### What needs to be done
Repeat the entries. Each one must match exactly.

### Data records
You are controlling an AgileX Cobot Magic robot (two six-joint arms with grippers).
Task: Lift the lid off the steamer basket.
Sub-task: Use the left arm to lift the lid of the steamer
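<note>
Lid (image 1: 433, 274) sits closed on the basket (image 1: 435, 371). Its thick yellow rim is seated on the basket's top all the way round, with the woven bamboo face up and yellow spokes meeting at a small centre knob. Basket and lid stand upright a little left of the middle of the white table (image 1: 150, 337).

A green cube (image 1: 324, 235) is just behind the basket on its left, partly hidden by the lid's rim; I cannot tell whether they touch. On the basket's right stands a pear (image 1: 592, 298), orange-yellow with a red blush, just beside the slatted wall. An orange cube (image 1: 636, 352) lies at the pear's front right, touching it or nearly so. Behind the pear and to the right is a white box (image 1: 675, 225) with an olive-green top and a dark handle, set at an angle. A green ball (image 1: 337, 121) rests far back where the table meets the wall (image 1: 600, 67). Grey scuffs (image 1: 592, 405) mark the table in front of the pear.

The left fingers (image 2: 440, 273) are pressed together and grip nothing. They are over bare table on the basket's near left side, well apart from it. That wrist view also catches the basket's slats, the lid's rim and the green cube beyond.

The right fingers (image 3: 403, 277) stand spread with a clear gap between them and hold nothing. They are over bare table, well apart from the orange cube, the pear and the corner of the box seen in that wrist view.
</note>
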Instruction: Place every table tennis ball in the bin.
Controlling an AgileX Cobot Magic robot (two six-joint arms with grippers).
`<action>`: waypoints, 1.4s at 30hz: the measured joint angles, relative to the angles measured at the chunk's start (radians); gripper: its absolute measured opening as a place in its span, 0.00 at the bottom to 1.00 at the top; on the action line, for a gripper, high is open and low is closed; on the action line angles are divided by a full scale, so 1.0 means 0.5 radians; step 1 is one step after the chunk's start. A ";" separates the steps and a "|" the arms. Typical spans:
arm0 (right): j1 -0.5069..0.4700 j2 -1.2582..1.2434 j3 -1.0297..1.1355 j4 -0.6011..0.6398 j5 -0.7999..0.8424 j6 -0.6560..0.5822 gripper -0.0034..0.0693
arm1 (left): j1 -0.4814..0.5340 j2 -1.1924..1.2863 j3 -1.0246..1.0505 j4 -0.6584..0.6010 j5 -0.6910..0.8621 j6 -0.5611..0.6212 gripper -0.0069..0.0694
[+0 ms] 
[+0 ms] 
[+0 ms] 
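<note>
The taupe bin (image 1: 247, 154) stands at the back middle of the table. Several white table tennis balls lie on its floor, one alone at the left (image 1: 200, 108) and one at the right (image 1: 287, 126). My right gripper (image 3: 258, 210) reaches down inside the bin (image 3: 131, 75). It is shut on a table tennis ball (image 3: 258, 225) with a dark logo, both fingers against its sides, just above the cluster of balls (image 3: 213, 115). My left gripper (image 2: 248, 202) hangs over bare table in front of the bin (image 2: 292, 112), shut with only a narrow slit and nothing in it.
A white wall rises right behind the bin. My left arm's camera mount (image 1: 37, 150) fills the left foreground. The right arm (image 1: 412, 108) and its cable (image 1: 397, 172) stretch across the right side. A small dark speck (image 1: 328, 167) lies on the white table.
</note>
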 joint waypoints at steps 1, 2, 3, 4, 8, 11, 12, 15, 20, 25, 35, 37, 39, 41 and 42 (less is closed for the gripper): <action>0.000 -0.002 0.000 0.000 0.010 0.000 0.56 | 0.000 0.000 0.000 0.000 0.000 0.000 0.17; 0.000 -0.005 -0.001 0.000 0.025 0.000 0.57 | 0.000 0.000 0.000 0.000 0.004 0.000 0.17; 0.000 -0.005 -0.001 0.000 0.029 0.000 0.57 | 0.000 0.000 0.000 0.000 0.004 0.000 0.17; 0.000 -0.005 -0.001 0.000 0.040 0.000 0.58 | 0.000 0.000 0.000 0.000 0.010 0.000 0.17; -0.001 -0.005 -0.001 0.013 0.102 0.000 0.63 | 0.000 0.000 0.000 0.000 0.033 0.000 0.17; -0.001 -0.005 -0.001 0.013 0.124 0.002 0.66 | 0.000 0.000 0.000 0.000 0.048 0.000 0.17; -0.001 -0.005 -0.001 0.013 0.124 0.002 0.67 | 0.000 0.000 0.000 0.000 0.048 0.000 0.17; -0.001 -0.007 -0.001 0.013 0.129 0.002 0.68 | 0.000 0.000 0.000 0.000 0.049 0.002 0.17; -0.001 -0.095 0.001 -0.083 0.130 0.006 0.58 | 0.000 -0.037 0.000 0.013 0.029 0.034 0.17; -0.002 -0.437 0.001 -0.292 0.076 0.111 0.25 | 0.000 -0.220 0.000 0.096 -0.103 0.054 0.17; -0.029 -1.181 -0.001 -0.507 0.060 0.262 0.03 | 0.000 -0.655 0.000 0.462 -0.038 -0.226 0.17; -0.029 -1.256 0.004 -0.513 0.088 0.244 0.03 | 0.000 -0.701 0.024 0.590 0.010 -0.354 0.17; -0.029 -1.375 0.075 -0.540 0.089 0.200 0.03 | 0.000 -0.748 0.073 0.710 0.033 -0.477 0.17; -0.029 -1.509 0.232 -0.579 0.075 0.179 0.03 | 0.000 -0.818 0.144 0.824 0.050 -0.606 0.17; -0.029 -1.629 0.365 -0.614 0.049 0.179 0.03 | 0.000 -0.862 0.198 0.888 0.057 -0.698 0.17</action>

### Solution for this exercise
You are controlling an AgileX Cobot Magic robot (two six-joint arms with grippers).
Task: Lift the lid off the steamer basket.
Sub-task: Use the left arm to lift the lid of the steamer
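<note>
Lid (image 1: 433, 274) sits closed on the basket (image 1: 435, 371). Its thick yellow rim is seated on the basket's top all the way round, with the woven bamboo face up and yellow spokes meeting at a small centre knob. Basket and lid stand upright a little left of the middle of the white table (image 1: 150, 337).

A green cube (image 1: 324, 235) is just behind the basket on its left, partly hidden by the lid's rim; I cannot tell whether they touch. On the basket's right stands a pear (image 1: 592, 298), orange-yellow with a red blush, just beside the slatted wall. An orange cube (image 1: 636, 352) lies at the pear's front right, touching it or nearly so. Behind the pear and to the right is a white box (image 1: 675, 225) with an olive-green top and a dark handle, set at an angle. A green ball (image 1: 337, 121) rests far back where the table meets the wall (image 1: 600, 67). Grey scuffs (image 1: 592, 405) mark the table in front of the pear.

The left fingers (image 2: 440, 273) are pressed together and grip nothing. They are over bare table on the basket's near left side, well apart from it. That wrist view also catches the basket's slats, the lid's rim and the green cube beyond.

The right fingers (image 3: 403, 277) stand spread with a clear gap between them and hold nothing. They are over bare table, well apart from the orange cube, the pear and the corner of the box seen in that wrist view.
</note>
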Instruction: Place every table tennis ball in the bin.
Controlling an AgileX Cobot Magic robot (two six-joint arms with grippers).
`<action>`: waypoints, 1.4s at 30hz: the measured joint angles, relative to the angles measured at the chunk's start (radians); gripper: its absolute measured opening as a place in its span, 0.00 at the bottom to 1.00 at the top; on the action line, for a gripper, high is open and low is closed; on the action line angles are divided by a full scale, so 1.0 means 0.5 radians; step 1 is one step after the chunk's start. A ";" separates the steps and a "|" the arms. Typical spans:
arm0 (right): j1 -0.5069..0.4700 j2 -1.2582..1.2434 j3 -1.0297..1.1355 j4 -0.6011..0.6398 j5 -0.7999..0.8424 j6 -0.6560..0.5822 gripper -0.0034..0.0693
arm1 (left): j1 -0.4814..0.5340 j2 -1.1924..1.2863 j3 -1.0246..1.0505 j4 -0.6584..0.6010 j5 -0.6910..0.8621 j6 -0.5611..0.6212 gripper -0.0069..0.0694
[+0 ms] 
[+0 ms] 
[+0 ms] 
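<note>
The taupe bin (image 1: 247, 154) stands at the back middle of the table. Several white table tennis balls lie on its floor, one alone at the left (image 1: 200, 108) and one at the right (image 1: 287, 126). My right gripper (image 3: 258, 210) reaches down inside the bin (image 3: 131, 75). It is shut on a table tennis ball (image 3: 258, 225) with a dark logo, both fingers against its sides, just above the cluster of balls (image 3: 213, 115). My left gripper (image 2: 248, 202) hangs over bare table in front of the bin (image 2: 292, 112), shut with only a narrow slit and nothing in it.
A white wall rises right behind the bin. My left arm's camera mount (image 1: 37, 150) fills the left foreground. The right arm (image 1: 412, 108) and its cable (image 1: 397, 172) stretch across the right side. A small dark speck (image 1: 328, 167) lies on the white table.
</note>
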 joint waypoints at steps 1, 2, 3, 4, 8, 11, 12, 15, 20, 25, 35, 37, 39, 41 and 42 (less is closed for the gripper): <action>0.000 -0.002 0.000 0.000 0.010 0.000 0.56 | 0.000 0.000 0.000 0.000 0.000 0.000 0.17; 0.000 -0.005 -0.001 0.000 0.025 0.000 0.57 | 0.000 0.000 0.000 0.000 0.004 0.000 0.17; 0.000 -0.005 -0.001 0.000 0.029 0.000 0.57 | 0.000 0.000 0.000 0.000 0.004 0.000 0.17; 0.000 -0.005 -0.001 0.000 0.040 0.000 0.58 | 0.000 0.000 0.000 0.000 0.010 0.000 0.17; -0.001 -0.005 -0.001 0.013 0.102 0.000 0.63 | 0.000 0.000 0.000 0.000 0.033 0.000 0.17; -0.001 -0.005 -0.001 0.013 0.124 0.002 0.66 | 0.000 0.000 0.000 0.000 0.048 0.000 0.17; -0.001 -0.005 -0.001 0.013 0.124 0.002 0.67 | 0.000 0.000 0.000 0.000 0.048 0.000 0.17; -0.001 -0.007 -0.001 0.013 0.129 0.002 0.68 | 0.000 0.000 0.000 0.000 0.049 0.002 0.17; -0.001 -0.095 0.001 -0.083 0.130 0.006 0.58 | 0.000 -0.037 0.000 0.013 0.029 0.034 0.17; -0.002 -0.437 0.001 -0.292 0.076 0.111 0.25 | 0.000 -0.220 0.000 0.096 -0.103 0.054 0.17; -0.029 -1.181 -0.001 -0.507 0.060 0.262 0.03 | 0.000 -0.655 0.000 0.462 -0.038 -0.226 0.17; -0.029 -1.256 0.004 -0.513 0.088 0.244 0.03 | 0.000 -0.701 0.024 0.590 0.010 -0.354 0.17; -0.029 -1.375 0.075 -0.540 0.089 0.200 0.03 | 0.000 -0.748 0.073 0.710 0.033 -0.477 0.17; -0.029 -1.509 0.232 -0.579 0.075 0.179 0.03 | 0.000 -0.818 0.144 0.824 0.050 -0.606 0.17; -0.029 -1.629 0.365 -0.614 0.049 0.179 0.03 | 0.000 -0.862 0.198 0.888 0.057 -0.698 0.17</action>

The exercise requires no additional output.